Department of Chemistry and Physics, Department of Biological Sciences, Arkansas State University, Jonesboro, AR 72401, USA
Department of Pharmaceutical Sciences, Temple University, Philadelphia, PA 19122, USA
Department of Pharmacology and Toxicology, University of Arkansas for Medical Sciences, Little Rock, AR 72205, USA
Department of Environmental and Occupational Health, University of Arkansas for Medical Sciences, Little Rock, AR 72205, USA
Abstract
In 2019, synthetic cannabinoids accounted for more than one-third of new drugs of abuse worldwide; however, assessment of associated health risks is not ethical for controlled and often illegal substances, making CD-1 mouse exposure studies the gold standard.
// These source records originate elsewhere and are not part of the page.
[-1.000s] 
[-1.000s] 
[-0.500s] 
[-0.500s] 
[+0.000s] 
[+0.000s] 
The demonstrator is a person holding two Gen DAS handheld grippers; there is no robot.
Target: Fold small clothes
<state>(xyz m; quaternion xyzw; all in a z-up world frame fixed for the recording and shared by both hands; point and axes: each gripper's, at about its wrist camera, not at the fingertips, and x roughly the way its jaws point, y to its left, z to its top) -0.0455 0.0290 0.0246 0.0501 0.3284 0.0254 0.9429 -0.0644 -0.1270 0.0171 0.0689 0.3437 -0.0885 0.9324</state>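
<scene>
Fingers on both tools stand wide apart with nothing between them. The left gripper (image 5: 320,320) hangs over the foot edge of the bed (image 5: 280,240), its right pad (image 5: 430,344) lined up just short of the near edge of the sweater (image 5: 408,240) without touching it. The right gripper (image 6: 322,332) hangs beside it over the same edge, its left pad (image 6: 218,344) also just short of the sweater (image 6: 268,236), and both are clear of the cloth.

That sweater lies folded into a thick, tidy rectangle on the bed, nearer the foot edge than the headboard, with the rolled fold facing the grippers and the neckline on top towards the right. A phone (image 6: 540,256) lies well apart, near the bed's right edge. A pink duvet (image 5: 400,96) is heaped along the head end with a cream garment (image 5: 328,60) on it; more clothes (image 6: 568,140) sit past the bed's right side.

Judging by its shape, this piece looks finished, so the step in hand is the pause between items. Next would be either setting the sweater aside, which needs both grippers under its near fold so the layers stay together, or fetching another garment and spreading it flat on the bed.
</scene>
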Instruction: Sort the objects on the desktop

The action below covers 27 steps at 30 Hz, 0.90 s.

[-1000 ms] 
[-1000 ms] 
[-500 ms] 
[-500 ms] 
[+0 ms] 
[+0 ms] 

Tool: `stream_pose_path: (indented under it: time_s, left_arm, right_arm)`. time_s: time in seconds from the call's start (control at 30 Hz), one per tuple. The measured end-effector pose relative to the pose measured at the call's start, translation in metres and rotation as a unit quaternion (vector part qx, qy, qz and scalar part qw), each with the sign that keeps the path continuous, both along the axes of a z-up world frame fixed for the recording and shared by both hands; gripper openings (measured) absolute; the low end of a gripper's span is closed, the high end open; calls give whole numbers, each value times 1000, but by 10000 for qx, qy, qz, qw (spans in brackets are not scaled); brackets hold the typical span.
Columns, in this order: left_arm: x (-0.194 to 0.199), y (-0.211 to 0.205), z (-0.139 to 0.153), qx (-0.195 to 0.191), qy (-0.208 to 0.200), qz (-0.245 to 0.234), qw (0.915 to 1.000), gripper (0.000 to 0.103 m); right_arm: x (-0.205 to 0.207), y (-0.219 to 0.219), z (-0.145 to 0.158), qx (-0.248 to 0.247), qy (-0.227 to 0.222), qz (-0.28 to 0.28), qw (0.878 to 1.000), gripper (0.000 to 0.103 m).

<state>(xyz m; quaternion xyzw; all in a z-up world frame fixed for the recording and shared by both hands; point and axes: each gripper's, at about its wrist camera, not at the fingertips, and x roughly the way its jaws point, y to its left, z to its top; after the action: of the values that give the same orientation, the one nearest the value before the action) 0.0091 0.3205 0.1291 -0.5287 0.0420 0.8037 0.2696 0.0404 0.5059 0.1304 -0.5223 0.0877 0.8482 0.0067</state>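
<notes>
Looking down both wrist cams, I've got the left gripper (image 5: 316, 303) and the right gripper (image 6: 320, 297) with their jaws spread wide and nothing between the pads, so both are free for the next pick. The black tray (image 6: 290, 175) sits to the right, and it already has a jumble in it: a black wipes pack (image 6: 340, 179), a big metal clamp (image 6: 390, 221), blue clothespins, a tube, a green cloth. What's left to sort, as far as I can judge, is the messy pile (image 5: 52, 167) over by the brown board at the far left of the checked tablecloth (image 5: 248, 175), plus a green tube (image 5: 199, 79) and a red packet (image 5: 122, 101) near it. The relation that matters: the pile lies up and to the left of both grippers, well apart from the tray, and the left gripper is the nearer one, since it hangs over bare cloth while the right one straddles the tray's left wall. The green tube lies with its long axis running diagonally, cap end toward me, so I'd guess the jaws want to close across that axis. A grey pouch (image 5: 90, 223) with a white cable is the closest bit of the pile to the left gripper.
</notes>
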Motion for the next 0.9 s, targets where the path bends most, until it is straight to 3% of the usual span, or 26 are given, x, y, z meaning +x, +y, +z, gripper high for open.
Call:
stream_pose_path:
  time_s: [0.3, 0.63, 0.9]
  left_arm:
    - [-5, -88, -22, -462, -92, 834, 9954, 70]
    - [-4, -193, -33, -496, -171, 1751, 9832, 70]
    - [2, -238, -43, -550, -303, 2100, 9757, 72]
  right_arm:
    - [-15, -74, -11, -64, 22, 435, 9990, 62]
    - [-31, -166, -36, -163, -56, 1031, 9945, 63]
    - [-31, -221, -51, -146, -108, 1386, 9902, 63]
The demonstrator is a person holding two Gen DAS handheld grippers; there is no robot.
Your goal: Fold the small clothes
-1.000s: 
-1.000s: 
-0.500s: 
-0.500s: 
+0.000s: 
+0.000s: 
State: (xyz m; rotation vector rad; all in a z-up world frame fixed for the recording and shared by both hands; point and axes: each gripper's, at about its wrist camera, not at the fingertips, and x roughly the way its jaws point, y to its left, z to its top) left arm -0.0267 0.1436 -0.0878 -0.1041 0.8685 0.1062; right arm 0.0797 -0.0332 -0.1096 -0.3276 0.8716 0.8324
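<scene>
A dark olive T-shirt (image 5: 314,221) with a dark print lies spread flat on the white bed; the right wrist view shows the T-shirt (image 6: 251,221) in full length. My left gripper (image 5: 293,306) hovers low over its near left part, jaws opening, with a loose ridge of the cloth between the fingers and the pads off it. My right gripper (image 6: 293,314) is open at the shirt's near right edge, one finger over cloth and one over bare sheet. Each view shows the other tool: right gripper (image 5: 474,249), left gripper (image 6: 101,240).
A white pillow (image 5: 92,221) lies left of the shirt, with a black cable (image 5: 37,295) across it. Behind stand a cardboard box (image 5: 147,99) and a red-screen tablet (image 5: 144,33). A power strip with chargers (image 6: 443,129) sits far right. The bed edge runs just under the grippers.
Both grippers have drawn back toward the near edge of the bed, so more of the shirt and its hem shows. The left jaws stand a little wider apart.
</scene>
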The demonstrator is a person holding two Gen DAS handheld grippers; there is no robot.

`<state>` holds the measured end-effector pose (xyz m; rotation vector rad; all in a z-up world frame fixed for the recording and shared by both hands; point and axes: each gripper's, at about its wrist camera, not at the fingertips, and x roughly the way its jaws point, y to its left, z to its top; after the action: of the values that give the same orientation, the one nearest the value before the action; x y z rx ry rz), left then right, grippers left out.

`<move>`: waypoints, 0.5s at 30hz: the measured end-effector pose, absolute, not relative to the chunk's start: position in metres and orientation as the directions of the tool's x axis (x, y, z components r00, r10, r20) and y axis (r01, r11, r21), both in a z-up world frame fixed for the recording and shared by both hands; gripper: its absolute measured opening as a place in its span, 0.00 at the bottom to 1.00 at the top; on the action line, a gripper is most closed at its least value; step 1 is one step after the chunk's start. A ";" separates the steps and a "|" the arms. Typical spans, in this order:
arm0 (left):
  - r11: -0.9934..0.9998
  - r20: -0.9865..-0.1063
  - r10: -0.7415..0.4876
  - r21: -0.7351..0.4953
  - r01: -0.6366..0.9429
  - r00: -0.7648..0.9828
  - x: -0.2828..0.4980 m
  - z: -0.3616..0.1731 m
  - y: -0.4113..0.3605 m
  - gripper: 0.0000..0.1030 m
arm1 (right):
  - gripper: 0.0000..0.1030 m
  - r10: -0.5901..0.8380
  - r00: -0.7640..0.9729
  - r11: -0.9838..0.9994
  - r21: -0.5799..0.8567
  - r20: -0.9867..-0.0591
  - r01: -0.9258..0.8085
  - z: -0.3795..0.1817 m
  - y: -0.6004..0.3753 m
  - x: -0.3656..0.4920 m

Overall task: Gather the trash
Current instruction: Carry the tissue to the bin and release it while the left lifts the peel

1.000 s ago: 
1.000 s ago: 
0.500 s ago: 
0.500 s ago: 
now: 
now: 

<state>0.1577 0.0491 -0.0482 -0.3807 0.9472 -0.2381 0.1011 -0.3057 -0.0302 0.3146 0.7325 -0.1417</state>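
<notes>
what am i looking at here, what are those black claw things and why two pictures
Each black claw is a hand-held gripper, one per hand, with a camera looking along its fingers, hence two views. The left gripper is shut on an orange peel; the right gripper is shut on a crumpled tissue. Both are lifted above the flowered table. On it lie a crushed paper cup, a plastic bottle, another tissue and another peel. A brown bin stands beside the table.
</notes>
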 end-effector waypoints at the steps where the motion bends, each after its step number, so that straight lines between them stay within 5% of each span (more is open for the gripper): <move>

Interpretation of those findings then depends on the similarity of mouse and human metabolic pathways. Herein, we report the first comparative analysis of steady-state metabolism of N-(1-adamantyl)-1-(5-pentyl)-1H-indazole-3-carboxamide (5F-APINACA/5F-AKB48) in CD-1 mice and humans using hepatic microsomes. Regardless of species, 5F-APINACA metabolism involved highly efficient sequential adamantyl hydroxylation and oxidative defluorination pathways that competed equally. Secondary adamantyl hydroxylation was less efficient for mice. At low 5F-APINACA concentrations, initial rates were comparable between pathways, but at higher concentrations, adamantyl hydroxylations became less significant due to substrate inhibition likely involving an effector site. For humans, CYP3A4 dominated both metabolic pathways with minor contributions from CYP2C8, 2C19, and 2D6. For CD-1 mice, Cyp3a11 and Cyp2c37, Cyp2c50, and Cyp2c54 contributed equally to adamantyl hydroxylation, but Cyp3a11 was more efficient at oxidative defluorination than Cyp2c members. Taken together, the results of our in vitro steady-state study indicate a high conservation of 5F-APINACA metabolism between CD-1 mice and humans, but deviations can occur due to differences in P450s responsible for the associated reactions.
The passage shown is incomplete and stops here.